In an interview published on Sunday by Kathimerini, Anastasiades, who is seeking a second term, said when asked about the persistent NPL problem: “I will not start promising a haircut on loans, just as I hear some people saying, as if this comes from their mother’s money or the inheritance they received from someone.”
Even though he mentioned no names, it was widely understood that Anastasiades was referring to Papadopoulos and his mother Fotini.
In response, Papadopoulos’ election camp said in an announcement that Anastasiades had outdone himself in “vulgarity and immorality”.

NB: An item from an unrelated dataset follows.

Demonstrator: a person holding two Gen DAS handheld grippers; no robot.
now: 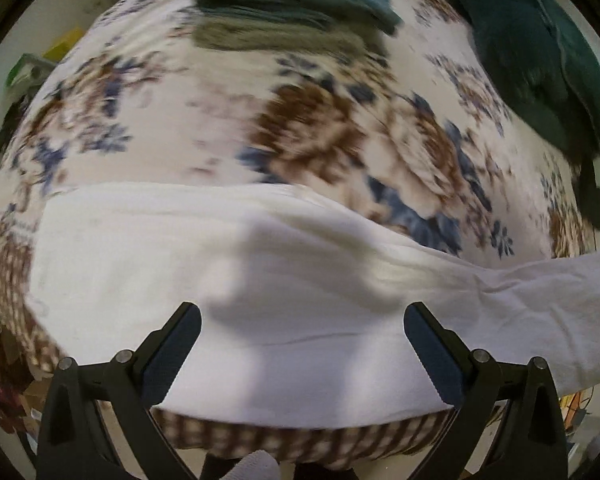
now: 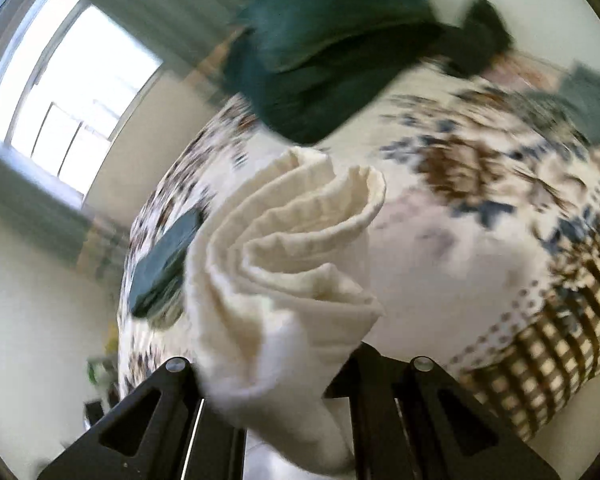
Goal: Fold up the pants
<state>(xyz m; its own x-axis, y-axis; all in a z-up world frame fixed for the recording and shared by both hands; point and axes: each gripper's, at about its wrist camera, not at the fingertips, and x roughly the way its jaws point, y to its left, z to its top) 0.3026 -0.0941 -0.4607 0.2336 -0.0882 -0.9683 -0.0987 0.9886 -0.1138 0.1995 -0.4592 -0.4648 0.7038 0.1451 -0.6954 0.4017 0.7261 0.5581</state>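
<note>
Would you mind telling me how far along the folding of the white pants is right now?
Early stage. Already folded: a teal and grey stack lies at the far side of the floral bedspread. In hand: the right claw is shut on one bunched end of the white pants; the left claw hovers open over the flat part. Left: no finished fold is visible yet.

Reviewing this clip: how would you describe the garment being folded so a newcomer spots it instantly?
Start from the flowered bedspread covering the bed. Along its near edge lies a pair of white pants, one end bunched in the right gripper. They are the only white garment; the folded clothes farther back are dark green and grey.
</note>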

“After failing for five years to deal with the huge problem of NPLs and having no counter-proposal to that of Nikolas Papadopoulos on the creation of a public agency to manage NPLs, Mr Anastasiades […] made offensive, sarcastic and degrading comments for Mrs Fotini Papadopoulou and (her father) national benefactor Anastasios Leventis,” an announcement said.
Diko said that this was an effort by Anastasiades to dismiss the proposals of Papadopoulos.
Fotini Papadopoulou, the party said, was well-known in Cyprus for her “massive and substantial charity work”.
This statement, the party said, showed the president lacked seriousness, the absence of any plan to deal with the serious problems of the economy and that he was panicking over “the appeal of Nikolas Papadopoulos’ proposals to the people”.
Greens leader Giorgos Perdikis ran to support of Papadopoulos, whom his party is backing, and tweeted: “I don’t know if ‘mummy’s money’ can solve the problem of the NPLs. What’s certain is that it is never going to be solved by Anastasiades’ indifference and (Finance Minister) Harris’ (Georgiades) callousness”.
Akel-backed independent candidate Stavros Malas also censured Anastasiades for “immorally attacking one of his election opponents”.
Ruling party Disy rushed to the president’s defence. Disy spokesman Prodromos Prodromou said that those who were offended by Anastasiades’ comment were overreacting.
Anastasiades used “a common figure of speech, criticising those who do not understand that state policies have to do with taxpayers’ money, and behave as if they have to do with the money and property of their family”.
Those who took offence at Anastasiades’ statement, were those who felt this comment was about them, Prodromou said.